Look, I’m *not *trying to say that thin women never have problems finding clothing, or that anyone thin can wear anything. They can’t, sure. I’m just saying there are *fewer *variables to consider within the allowable parameters of “looks good”. Maybe not “looks great” - there, you are certainly talking tailoring or expensive off the rack. But when I was thin, I could find far more “looks good” off the rack because I had far fewer, uh, directional changes going on when outlining my surface area. These days, even when I sew stuff myself, the pattern is just a very rough guideline - it’s a starting point so I know where I have to move all the lines to, because my shape doesn’t begin to resemble anything the designers had in mind. I’m not talking 2 cm, I’m talking 10 cm or more in *and * out on the same pattern.

When I was thin, for example, I didn’t have to worry about bras showing if the dress I liked had a spaghetti strap - I could wear a strapless bra under it. They don’t make functional strapless bras past a DD cup. I didn’t have to worry about the little triangle of fabric winging up where the sleeve meets the torso in front because the fabric was cut straight at the bust instead of curved into the side seam or flattened with a dart. I didn’t have to worry about sidewall bra visibility and tank tops.

There is another possibility, and that’s just that clothing in general is crap nowadays and/or current close-cut fashion is more prone to these foibles. I don’t know, maybe thin women are having these troubles now, too. But I didn’t 15 years ago.

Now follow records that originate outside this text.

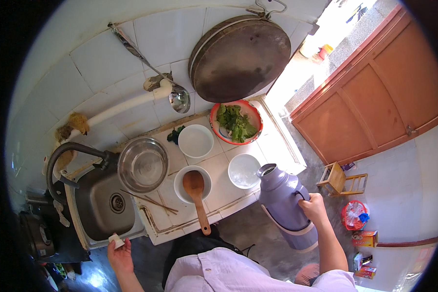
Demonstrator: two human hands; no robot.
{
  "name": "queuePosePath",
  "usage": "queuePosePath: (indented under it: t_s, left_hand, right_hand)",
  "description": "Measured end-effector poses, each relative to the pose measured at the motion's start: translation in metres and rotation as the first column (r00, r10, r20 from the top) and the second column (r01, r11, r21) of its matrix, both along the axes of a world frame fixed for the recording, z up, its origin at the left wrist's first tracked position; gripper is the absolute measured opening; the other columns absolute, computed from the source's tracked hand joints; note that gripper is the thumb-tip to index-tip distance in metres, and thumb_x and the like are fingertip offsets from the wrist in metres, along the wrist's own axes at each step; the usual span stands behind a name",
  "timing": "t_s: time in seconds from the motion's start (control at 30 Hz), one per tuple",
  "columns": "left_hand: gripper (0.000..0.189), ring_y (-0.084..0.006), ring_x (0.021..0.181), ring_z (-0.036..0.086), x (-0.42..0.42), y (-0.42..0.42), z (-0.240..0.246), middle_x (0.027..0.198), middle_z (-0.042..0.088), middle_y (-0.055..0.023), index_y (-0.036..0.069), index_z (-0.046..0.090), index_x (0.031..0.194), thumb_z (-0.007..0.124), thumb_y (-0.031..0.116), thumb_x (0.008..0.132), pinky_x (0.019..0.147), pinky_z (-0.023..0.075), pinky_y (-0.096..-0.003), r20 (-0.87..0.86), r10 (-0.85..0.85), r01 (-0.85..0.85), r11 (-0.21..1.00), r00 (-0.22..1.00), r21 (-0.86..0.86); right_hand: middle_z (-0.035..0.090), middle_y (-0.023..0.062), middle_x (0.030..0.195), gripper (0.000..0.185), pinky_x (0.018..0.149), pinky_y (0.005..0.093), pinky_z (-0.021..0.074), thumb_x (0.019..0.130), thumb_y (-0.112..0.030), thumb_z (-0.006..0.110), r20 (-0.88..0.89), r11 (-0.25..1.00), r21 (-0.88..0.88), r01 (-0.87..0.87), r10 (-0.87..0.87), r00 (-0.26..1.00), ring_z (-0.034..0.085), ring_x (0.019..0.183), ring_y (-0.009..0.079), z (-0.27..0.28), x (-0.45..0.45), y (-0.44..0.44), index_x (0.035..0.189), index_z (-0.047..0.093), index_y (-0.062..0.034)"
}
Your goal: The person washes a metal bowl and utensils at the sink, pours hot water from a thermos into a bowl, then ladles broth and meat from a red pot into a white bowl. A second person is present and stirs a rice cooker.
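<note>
My right hand [312, 208] grips the handle of a purple vacuum flask [283, 193], which is tilted with its uncapped mouth at the rim of a white bowl [242, 168]. That bowl appears to have clear liquid in it. Between the fingers of my left hand [120, 257] is a small whitish stopper [116, 241], held by the sink's front edge. A second white bowl [180, 188] has a wooden ladle [193, 184] lying across it. Behind it sits another white bowl [195, 141]. Leafy greens [235, 122] fill a red-rimmed enamel basin [214, 126] at the back.
To the left, a steel basin [143, 166] overlaps the edge of a sink [98, 197] with a dark faucet [73, 146]. Chopsticks [157, 205] lie on the tiled counter [219, 166]. A round board [241, 60] and a steel ladle [179, 100] hang on the wall. Right stands a small wooden chair [335, 179].
</note>
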State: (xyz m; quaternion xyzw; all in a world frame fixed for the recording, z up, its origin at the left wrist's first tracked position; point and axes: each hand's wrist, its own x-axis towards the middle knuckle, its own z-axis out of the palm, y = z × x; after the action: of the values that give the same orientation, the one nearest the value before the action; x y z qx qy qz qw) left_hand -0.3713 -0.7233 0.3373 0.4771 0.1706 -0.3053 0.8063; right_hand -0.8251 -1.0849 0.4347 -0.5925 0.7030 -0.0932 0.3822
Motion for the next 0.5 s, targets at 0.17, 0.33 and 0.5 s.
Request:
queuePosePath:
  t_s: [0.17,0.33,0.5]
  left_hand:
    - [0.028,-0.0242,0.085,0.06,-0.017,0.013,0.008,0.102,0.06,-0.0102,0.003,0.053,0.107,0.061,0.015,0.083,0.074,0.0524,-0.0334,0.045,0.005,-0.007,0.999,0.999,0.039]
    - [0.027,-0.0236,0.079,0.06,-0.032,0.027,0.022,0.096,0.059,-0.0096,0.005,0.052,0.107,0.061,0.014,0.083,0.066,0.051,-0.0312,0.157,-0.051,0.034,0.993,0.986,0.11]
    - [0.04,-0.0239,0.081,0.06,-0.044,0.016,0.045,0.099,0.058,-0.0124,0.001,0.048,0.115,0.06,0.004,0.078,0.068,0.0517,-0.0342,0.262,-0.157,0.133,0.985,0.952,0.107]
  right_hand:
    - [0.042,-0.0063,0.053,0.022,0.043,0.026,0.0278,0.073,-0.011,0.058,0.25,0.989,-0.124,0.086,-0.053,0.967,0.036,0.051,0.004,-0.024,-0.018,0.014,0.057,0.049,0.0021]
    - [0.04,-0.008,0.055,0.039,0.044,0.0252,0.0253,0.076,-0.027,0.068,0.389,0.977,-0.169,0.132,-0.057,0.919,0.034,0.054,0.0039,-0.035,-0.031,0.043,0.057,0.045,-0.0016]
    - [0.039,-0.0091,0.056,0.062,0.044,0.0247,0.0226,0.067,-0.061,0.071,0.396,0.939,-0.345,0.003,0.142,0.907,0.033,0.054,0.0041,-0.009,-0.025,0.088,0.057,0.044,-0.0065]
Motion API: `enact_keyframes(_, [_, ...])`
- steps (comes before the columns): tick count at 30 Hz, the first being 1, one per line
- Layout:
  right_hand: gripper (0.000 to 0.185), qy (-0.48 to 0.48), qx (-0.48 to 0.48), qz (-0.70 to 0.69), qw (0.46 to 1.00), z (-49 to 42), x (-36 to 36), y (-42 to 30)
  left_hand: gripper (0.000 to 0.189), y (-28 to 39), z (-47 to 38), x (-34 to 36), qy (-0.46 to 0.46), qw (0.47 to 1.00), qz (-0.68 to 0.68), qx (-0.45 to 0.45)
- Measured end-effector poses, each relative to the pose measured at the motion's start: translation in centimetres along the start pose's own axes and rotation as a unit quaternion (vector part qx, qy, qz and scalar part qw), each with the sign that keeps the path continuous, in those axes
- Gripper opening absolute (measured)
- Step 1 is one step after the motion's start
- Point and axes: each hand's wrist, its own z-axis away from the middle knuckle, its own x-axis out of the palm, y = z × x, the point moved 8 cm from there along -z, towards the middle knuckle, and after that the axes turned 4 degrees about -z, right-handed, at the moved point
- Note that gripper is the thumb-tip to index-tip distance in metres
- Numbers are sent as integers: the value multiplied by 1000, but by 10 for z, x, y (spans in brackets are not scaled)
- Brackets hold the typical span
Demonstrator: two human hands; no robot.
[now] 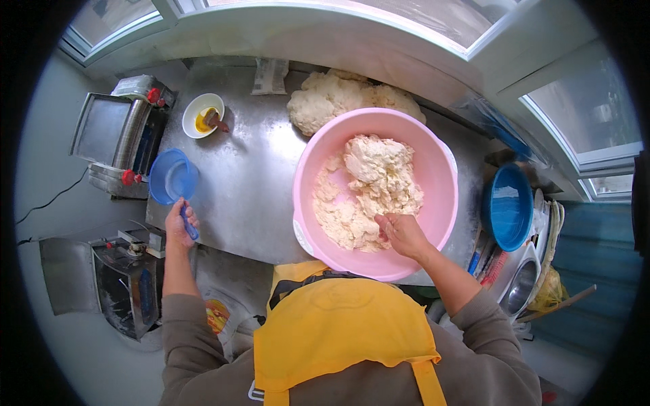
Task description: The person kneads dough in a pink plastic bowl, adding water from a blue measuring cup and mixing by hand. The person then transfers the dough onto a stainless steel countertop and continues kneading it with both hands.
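Observation:
My left hand (182,223) grips the handle of a blue plastic dipper (172,177) at the left side of the steel table. The dipper is held level, and little shows inside it. A large pink plastic basin (441,188) stands in front of me, against the table's near edge. Inside it lies rough, shaggy dough (381,162), heaped towards the back, with looser crumbly dough to the left and front. Over the front part of this dough is my right hand (403,234), its fingers curled down. Whether the fingers pinch any dough is hidden.
Behind the basin rests a big pale dough mass (325,104). A white bowl (189,119) holds yellow liquid and a brush. Left stand a roller machine (124,137) with red knobs and another metal machine (127,289). Right are a blue basin (510,208) and a steel bowl (521,284).

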Motion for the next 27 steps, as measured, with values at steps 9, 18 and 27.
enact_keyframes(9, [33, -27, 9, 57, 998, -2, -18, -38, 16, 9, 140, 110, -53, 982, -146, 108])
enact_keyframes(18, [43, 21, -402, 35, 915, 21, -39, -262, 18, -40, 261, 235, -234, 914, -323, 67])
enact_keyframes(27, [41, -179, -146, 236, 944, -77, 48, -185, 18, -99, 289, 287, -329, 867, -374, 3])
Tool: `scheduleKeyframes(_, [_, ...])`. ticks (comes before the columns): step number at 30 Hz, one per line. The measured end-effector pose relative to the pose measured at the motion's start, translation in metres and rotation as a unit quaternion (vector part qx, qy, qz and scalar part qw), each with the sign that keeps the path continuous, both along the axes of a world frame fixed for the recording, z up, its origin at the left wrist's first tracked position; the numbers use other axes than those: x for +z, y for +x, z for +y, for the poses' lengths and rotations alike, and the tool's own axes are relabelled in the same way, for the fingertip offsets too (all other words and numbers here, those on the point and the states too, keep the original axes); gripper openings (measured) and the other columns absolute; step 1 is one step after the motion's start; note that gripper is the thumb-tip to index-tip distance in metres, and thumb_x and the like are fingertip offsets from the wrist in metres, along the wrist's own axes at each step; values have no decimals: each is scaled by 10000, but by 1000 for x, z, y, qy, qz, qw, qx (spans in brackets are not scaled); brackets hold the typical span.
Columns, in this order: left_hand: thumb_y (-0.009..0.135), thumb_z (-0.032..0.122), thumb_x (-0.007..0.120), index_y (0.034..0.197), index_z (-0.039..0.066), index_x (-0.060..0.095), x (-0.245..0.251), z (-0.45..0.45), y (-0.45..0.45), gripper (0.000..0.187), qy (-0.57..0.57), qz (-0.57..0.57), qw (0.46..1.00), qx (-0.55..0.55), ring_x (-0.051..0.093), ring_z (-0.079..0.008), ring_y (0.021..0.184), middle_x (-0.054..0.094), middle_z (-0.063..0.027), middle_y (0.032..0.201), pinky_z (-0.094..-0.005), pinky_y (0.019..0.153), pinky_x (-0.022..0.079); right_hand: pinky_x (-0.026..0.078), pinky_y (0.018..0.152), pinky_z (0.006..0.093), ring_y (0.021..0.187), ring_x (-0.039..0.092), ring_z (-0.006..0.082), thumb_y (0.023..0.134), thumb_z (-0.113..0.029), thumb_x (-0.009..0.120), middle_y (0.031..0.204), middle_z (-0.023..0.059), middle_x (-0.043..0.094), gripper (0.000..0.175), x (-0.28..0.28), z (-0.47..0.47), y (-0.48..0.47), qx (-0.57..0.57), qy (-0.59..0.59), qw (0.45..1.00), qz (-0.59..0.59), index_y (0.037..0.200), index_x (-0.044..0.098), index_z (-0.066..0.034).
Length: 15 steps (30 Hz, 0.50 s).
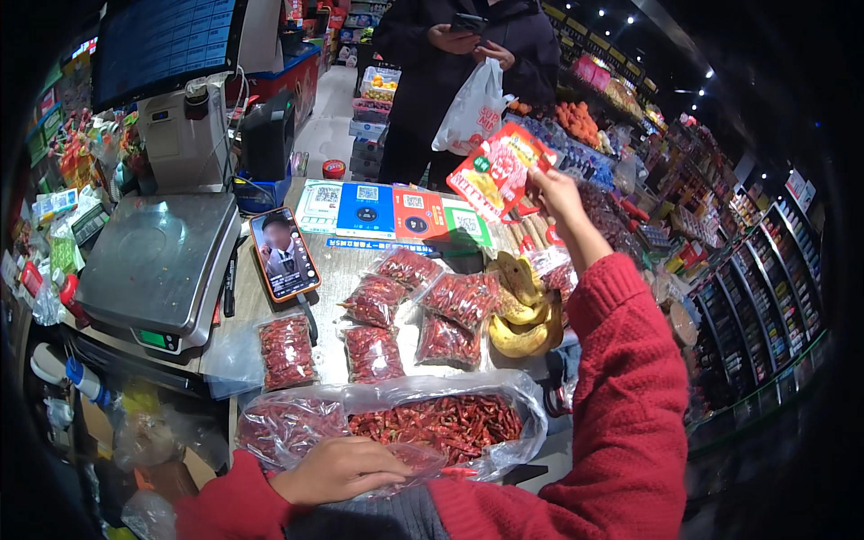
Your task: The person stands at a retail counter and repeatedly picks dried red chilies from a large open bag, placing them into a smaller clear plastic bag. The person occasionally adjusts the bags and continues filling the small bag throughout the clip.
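Observation:
My right hand (555,192) is stretched out over the far right of the counter, gripping a red and yellow printed food packet (503,172) by its right side. Near my body, my left hand (344,470) rests on the near edge of a large clear plastic bag (533,412) full of dried red chillies (445,422); its fingers lie over a small clear bag, and whether they grip it cannot be told. Several small clear bags packed with dried chillies (373,354) lie beyond the large bag. Bananas (526,334) sit to their right.
A steel-topped scale (158,250) stands at the left beneath a monitor (169,47). An orange-cased phone (285,253) lies beside it. Cards with printed codes (366,209) line the far edge. Across the counter a person (418,88) holds a phone and a white plastic bag (472,111).

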<state>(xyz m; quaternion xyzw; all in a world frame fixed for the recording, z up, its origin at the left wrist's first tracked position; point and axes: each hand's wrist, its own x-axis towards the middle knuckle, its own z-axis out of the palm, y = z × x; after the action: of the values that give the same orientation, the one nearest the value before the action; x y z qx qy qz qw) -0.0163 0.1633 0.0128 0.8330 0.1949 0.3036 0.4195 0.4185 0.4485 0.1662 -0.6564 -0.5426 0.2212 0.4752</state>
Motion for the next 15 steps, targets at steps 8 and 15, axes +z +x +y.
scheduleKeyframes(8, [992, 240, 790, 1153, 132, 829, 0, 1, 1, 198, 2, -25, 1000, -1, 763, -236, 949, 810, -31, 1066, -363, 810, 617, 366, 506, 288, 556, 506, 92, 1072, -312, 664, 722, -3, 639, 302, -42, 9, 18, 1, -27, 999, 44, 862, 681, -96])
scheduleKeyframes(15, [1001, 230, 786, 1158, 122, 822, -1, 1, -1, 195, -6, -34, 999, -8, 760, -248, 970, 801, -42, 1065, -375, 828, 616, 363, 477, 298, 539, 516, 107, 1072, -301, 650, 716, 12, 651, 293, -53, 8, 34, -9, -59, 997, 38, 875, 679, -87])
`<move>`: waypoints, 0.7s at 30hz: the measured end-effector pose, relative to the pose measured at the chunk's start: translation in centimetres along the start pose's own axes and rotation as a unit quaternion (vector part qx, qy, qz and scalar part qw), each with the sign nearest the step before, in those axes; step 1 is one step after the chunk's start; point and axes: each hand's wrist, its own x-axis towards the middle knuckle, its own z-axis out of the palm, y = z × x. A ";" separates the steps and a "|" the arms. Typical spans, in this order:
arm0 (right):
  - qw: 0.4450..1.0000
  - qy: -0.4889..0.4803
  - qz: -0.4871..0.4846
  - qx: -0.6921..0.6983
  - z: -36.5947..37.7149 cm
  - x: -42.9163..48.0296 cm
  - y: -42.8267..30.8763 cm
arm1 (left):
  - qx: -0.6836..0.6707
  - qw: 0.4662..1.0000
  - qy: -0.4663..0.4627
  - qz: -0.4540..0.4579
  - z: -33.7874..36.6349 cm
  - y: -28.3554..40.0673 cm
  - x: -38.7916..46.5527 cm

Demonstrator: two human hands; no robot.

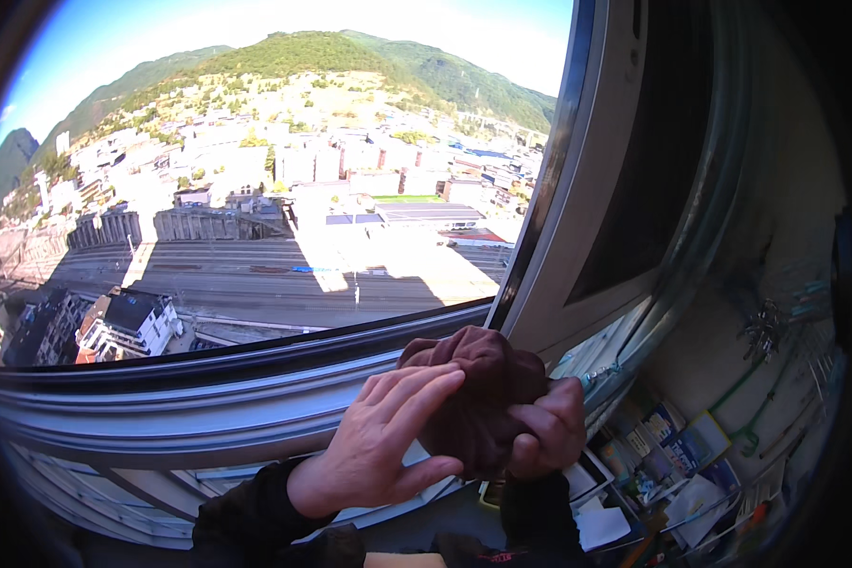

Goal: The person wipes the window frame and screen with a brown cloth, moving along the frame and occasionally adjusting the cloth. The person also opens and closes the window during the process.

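Observation:
A bunched dark maroon cloth (472, 397) is held up in front of me, near the lower corner of an open window. My right hand (550, 426) grips its right side with curled fingers. My left hand (390, 433) lies flat against the cloth's left side, fingers extended and thumb apart, not closed on it. Just beyond the cloth runs the metal window track (220, 397), with the upright window frame (547, 248) rising behind the cloth to the right.
Outside lie rail tracks, buildings and green hills. A translucent curtain (703, 263) hangs right of the sash. Books (681, 447), papers (602, 527) and small items crowd the lower right. Several hangers or clips (763, 330) hang on the wall. Metal railings (106, 490) run below the sill.

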 end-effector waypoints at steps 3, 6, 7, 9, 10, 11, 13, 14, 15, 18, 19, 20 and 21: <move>0.994 0.085 0.063 0.010 -2.6 -1.7 5.1 | 0.045 0.990 0.103 -0.079 6.0 -0.7 5.0; 0.965 0.074 0.244 0.064 -3.6 -2.6 8.9 | -0.009 0.977 0.167 -0.135 9.8 -1.6 9.2; 0.953 0.090 0.274 0.087 -3.6 -2.9 9.8 | -0.026 0.969 0.187 -0.162 10.6 -2.0 10.0; 0.914 0.054 0.368 0.161 -2.6 -3.4 11.0 | -0.021 0.965 0.205 -0.161 11.4 -2.5 10.8; 0.932 0.014 0.336 0.134 -2.2 -3.5 11.2 | 0.019 0.968 0.230 -0.094 11.5 -2.7 11.0; 0.933 -0.029 0.334 0.128 -1.5 -3.6 11.2 | -0.013 0.968 0.222 -0.117 11.4 -2.8 10.8; 0.968 -0.052 0.240 0.048 -0.6 -3.4 10.5 | -0.060 0.964 0.211 -0.148 10.9 -2.8 10.3; 0.973 -0.051 0.215 0.066 -0.1 -3.2 9.9 | -0.058 0.962 0.216 -0.154 10.5 -2.7 10.0; 0.971 -0.053 0.212 0.101 0.4 -2.8 9.1 | -0.047 0.956 0.229 -0.179 10.1 -2.5 9.5; 0.974 -0.050 0.179 0.132 1.5 -1.5 6.8 | -0.014 0.941 0.257 -0.221 7.8 -2.2 7.3; 0.976 -0.041 0.152 0.148 1.7 -1.2 6.3 | -0.036 0.936 0.276 -0.214 6.9 -2.3 6.2; 0.975 -0.062 0.143 0.159 1.7 -1.1 5.9 | -0.008 0.940 0.271 -0.208 5.6 -2.5 5.0; 0.977 -0.036 0.120 0.171 1.5 -1.1 5.6 | 0.034 0.936 0.289 -0.197 4.4 -2.8 3.8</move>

I am not an obese woman, but I’m related to one. She buys the cheapest (therefore ugliest) crap, because she doesn’t want to spend money on clothes “until she loses some weight” whenever that may happen. She’s not willing to spend the money to buy attractive clothes, because in her mind, she may lose weight and have to get rid of her “fat” clothes, which would be a waste of money. The fact that she hasn’t lost this weight in a good 15 years seems irrelevant to her.

From what I’ve observed watching Project Runway (my only insight into the bizzarro world of fashion), it’s kind of like this:

  1. “Name” fashion designers get sales for their fashion lines based on their runway shows.
  2. Clothes look really good on starving, wire-hanger looking models, since they drape and flow and do other fierce things on these lollipop women. So that is who are used for runway shows.
  3. Therefore, fashion designers focus on making their runway designs look good, and then adapt those designs for the general public.
  4. Unfortunately, what looks good on a lollipop-head girl looks horrible on the general public; different designs are needed, not just scaled-up ones.

So, I thought that it is the fact that the public does not rush out to buy whatever fabulous dress the plus-size models are sporting, where they do rush out to buy whatever the anorexic celebutants are wearing. Is this not the case, has Bravo led me astray?